Oct 12 2025
I was thinking about hedonism, which is maximising pleasure, but on the contrary would minimizing pain lead to the same outcome? In a different essay I would also like to explore the different time frames on which you are chasing pleasure, back to minimizing pain. If I wanted to minimize the pain of hunger I would get a job to have money for food, food that specifically makes me less hungry over tho longest period time. Essentially satiating myself. There would be two forces at play. The pain of being hungry and pain of having to work and since pain of hunger > pain of work. You would rationally decide to work. Let me try and extend the pain minimizing as far as I can. If you live your whole life life in this way, like imagine, there was no desire but not feel pain, perhaps you would kill yourself, but who knows what lies after death so it may be in your best interest to feel the pain of existence rather than unknown pain. Maybe it’s important to slow down and think about pain, after just survival. There is an intellectual pain, where you are given a very insulting task, and in order to do something that stimulates your brain, you may need to work hard. This on a societal level might look like everyone would cease to achieve the moment they find find their equilibrium, the point at the pain of improving is greater than the pain of existence. Quite frankly, this maybe how people unconsciously operat, another word for equilibrium, is being content.

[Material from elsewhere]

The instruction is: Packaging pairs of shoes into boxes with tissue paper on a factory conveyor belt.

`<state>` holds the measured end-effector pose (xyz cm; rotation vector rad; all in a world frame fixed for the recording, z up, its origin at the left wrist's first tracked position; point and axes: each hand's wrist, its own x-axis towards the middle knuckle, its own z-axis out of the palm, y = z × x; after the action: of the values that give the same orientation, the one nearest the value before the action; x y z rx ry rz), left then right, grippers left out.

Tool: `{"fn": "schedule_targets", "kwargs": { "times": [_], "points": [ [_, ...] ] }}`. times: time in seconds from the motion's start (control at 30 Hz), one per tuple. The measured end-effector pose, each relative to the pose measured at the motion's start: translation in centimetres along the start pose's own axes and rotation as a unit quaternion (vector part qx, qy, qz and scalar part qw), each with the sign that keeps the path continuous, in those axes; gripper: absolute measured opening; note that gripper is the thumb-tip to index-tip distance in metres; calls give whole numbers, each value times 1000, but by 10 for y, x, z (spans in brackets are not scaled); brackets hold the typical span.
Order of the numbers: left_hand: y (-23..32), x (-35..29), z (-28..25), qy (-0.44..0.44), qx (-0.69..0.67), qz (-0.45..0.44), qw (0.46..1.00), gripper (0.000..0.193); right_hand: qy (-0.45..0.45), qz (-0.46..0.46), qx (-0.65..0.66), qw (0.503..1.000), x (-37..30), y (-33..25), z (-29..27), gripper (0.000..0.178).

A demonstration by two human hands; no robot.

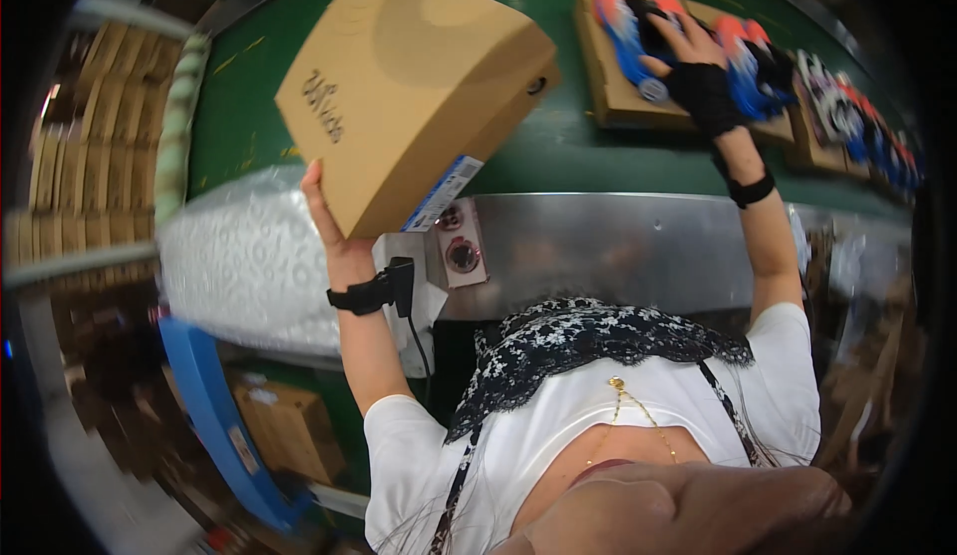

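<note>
My left hand (324, 206) supports a closed brown cardboard shoe box (409, 86), tilted above the green work surface. The thumb lies along the box's near left edge, and the other fingers are mostly hidden by it. A blue and white label (442, 194) is on the box's near side. My right hand (695, 71), in a black fingerless glove, reaches over a pair of blue and orange sports shoes. Its fingers are spread across the dark upper of the left shoe (626, 36). The right shoe (755, 71) lies beside it. Both rest on a flat brown carton (628, 111).
More shoes (847, 106) on cartons line the belt-like green surface (518, 156) to the right. A metal edge (588, 246) runs nearer me. Clear plastic wrap (239, 256) bulges at left, above a blue frame (214, 405). Cardboard boxes (95, 171) fill racks at far left.
</note>
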<state>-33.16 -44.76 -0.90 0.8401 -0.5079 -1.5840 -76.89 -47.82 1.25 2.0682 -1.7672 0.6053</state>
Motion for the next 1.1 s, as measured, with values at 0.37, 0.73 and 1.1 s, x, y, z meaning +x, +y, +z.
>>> {"fn": "schedule_targets", "kwargs": {
  "times": [0.37, 0.73, 1.1],
  "points": [
    [23, -228, -111, 409, -140, 309, 847, 65, -288, 105, 12, 952, 14, 73, 54, 56],
    [-84, -322, -258, 599, -226, 260, 723, 84, -256, 48, -7, 965, -10, 49, 12, 56],
    [-15, -154, -124, 561, 288, 311, 710, 30, -211, 5, 38, 977, -15, -16, -56, 45]
  ]
}}
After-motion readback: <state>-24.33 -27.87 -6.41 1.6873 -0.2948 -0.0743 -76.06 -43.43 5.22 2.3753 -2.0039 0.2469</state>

That aside, life has been great. School is hard but I’m getting better at it everyday. One thing I realized is that external success doesn’t always mean internal strength. Doing hard things won’t make you a stronger person, or a better person even. I feel like I still equate achievement with moral superiority, because in my head good people have good things for the most part. This unfortunately isn’t the reality we live in. I’m thinking about how I can divorce these two concepts, but maybe it will lead me to an outcome that I fear. The outcome that I become successful at whatever endeavour I intent to pursue but I’m still not a moral, or even a mentally strong person.
The picture above is gradient descent, imagine all the actions you can take with a corresponding height that is pain, you would go down go and minimize pain.